[Stored data entries]
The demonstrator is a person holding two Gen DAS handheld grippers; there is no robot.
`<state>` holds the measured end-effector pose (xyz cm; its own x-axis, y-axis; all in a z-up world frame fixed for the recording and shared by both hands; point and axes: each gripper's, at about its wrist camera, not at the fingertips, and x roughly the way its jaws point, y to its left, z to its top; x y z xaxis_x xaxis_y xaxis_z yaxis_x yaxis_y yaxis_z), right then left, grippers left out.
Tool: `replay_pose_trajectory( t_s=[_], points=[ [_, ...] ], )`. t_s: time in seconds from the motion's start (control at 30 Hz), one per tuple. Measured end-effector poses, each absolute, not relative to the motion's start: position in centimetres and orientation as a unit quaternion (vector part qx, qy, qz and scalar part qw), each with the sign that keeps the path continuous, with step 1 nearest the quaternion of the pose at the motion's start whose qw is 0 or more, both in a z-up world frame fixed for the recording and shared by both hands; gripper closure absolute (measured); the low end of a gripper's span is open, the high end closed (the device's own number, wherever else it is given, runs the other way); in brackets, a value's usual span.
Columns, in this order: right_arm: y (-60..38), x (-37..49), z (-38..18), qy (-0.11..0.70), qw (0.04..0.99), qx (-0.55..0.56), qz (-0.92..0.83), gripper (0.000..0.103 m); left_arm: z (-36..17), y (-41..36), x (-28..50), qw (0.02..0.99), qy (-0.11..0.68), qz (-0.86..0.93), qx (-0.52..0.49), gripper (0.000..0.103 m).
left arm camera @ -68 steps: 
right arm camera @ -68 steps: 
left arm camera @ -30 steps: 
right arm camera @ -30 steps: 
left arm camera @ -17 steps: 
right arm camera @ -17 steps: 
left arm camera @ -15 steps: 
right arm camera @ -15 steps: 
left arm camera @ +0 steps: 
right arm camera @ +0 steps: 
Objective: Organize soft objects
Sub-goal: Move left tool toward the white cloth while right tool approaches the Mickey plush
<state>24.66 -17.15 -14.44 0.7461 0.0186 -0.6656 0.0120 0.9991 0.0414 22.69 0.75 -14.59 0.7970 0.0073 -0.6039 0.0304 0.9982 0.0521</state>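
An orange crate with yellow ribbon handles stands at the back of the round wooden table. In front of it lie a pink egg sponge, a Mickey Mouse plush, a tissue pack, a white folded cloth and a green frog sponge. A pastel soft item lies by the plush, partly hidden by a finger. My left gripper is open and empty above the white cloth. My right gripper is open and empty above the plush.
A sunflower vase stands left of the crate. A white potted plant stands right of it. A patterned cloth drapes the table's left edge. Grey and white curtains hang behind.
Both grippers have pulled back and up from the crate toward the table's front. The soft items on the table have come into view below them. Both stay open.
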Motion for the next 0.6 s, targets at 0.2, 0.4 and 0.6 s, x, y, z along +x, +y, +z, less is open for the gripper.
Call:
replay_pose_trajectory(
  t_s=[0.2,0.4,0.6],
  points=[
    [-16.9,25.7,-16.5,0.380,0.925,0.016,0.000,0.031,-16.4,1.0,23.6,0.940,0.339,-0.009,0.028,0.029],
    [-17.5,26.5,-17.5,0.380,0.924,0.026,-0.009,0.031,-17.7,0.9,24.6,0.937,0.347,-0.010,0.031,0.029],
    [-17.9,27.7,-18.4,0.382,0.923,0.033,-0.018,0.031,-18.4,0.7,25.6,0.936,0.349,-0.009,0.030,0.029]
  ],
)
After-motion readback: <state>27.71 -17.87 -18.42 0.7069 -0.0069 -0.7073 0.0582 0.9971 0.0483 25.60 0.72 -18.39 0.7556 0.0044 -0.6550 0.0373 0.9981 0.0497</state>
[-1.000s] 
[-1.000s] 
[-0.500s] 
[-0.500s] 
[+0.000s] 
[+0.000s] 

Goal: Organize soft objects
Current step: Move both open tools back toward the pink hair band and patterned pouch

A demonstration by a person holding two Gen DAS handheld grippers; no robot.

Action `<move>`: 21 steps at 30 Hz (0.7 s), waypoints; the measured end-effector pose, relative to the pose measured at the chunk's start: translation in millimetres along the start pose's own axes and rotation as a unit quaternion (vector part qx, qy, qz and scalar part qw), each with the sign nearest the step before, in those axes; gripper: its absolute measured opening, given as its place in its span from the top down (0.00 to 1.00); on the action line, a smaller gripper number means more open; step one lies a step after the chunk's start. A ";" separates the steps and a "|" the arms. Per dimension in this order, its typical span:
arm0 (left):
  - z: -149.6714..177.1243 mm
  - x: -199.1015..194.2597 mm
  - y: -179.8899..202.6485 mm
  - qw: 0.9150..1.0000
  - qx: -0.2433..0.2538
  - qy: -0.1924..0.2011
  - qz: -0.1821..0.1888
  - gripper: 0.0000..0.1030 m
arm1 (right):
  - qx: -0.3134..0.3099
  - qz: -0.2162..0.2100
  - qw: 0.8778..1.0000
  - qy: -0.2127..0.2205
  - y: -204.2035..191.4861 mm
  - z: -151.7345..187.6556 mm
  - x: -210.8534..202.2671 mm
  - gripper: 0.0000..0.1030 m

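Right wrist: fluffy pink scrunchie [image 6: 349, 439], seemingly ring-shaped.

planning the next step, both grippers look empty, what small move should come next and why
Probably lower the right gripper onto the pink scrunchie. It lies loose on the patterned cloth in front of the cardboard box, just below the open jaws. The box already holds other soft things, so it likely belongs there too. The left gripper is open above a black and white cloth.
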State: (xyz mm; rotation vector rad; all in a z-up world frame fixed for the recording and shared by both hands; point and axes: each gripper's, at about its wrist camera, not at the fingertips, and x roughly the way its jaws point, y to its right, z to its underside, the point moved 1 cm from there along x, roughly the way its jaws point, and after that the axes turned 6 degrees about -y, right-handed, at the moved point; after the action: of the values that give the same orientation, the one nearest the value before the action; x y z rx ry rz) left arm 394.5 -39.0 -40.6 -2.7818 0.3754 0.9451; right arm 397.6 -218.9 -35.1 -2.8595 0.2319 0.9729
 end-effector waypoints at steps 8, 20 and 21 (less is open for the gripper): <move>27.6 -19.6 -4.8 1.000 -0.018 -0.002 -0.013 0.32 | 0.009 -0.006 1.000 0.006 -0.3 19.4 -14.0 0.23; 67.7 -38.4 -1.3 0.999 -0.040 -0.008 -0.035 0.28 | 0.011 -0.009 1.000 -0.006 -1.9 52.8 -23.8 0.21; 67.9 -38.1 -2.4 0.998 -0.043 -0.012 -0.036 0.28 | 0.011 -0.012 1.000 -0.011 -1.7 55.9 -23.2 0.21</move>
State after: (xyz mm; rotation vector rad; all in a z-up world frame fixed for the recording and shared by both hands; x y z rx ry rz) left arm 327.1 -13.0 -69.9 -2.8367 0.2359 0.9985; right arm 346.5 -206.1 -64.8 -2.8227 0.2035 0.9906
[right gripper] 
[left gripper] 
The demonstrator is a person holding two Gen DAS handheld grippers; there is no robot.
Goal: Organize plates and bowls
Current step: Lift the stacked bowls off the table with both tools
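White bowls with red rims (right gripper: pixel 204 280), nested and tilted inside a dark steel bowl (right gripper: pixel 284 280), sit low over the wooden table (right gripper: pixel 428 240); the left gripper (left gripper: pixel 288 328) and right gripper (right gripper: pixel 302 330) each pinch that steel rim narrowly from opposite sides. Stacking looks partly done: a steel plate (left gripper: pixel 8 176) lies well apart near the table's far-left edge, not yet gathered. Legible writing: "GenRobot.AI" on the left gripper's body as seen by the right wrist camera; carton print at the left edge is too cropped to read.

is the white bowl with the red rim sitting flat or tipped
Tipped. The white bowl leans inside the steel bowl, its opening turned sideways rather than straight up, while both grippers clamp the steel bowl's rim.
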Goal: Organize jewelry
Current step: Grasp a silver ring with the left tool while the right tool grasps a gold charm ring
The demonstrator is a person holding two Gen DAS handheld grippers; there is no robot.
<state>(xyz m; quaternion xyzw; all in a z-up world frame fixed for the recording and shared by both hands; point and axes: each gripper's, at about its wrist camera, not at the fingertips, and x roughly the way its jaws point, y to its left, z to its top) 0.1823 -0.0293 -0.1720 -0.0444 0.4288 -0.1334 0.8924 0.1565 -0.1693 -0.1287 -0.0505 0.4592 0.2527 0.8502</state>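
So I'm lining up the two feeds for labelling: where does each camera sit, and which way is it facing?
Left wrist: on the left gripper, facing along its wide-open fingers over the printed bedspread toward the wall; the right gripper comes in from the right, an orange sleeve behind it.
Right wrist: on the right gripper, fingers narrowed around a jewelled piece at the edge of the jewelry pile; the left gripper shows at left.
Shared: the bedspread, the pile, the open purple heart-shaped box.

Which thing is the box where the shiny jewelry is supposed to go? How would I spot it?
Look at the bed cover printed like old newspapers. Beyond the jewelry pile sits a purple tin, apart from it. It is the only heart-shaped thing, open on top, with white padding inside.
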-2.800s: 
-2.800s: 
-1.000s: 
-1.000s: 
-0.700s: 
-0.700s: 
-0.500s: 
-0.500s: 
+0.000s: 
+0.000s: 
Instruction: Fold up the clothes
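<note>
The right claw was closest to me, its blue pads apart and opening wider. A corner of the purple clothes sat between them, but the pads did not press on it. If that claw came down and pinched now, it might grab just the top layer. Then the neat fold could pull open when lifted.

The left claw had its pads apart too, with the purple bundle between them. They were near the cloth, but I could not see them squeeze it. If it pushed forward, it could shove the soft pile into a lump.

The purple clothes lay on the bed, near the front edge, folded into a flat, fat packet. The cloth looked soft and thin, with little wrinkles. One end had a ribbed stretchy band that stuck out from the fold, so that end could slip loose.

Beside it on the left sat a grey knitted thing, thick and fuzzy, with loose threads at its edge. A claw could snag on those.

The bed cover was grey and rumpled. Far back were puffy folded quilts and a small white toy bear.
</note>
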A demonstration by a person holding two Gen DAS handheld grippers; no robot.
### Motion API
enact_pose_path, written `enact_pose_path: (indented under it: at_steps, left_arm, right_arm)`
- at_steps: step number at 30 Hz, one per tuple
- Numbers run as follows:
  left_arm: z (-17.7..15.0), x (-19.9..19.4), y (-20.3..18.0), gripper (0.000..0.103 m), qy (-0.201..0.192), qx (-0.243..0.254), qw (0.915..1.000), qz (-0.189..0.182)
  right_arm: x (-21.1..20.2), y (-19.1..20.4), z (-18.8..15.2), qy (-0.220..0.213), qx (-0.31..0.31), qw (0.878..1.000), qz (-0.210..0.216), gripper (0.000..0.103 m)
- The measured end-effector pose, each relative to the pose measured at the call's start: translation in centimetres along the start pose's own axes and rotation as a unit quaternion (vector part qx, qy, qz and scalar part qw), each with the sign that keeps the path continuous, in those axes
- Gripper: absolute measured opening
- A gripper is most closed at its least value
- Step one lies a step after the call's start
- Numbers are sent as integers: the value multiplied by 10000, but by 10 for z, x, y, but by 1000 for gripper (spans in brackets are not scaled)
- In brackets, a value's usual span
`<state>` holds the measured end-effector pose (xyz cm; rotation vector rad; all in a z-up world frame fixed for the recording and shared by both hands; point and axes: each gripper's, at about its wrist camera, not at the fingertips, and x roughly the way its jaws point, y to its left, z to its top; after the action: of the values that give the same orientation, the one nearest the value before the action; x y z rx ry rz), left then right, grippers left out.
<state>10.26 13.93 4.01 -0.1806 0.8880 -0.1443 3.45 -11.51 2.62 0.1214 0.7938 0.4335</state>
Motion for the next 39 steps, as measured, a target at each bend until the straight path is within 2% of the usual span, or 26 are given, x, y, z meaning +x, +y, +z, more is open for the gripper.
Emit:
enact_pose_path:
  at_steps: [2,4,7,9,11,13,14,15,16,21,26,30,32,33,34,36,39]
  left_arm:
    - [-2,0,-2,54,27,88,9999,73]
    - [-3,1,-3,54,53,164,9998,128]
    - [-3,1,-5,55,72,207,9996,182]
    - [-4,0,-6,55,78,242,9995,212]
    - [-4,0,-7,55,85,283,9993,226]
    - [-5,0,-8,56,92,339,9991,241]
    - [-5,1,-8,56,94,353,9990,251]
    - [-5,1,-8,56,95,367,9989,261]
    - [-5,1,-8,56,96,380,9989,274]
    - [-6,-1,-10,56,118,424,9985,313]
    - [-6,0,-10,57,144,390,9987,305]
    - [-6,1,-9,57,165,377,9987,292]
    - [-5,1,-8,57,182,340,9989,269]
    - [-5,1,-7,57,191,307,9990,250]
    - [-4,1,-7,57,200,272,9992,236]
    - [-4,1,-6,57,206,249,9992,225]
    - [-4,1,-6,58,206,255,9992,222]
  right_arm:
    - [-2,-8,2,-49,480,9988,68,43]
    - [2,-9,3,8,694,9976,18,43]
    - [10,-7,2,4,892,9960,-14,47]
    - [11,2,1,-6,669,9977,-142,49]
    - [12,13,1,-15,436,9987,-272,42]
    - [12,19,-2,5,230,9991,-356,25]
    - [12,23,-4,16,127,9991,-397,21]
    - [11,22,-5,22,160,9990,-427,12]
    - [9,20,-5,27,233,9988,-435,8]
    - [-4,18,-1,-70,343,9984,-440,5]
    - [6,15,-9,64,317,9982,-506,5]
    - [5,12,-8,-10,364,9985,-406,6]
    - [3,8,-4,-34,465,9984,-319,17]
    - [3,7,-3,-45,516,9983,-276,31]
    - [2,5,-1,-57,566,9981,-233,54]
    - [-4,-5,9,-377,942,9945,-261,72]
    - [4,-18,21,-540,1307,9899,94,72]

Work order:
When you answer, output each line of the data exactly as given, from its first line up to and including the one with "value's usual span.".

Your solution:
The demonstrator is a person holding two Gen DAS handheld grippers; there is no robot.
`<state>` holds the measured end-effector pose (xyz cm; its own x-axis, y-axis; all in a z-up world frame fixed for the recording and shared by both hands; point and axes: each gripper's, at about its wrist camera, not at the fingertips, and x roughly the way its jaws point, y to its left, z to its top; x y z xaxis_x xaxis_y xaxis_z yaxis_x yaxis_y yaxis_z), right then left, grippers left out.
Tool: `replay_pose_trajectory( t_s=[_], points=[ [_, ...] ], )`. t_s: time in seconds from the motion's start (control at 30 Hz), one per tuple. Measured end-effector poses, each absolute, not relative to the motion's start: position in centimetres and orientation as a unit quaternion (vector part qx, qy, qz and scalar part qw), each with the sign that keeps the path continuous, with step 1 nearest the quaternion of the pose at the motion's start whose qw is 0 or more, both in a z-up world frame fixed for the recording and shared by both hands; gripper closure absolute (measured); the low end of a gripper's span is open, the high end closed (the device's own number, wherever else it is given, runs the other way); in brackets, a value's usual span.

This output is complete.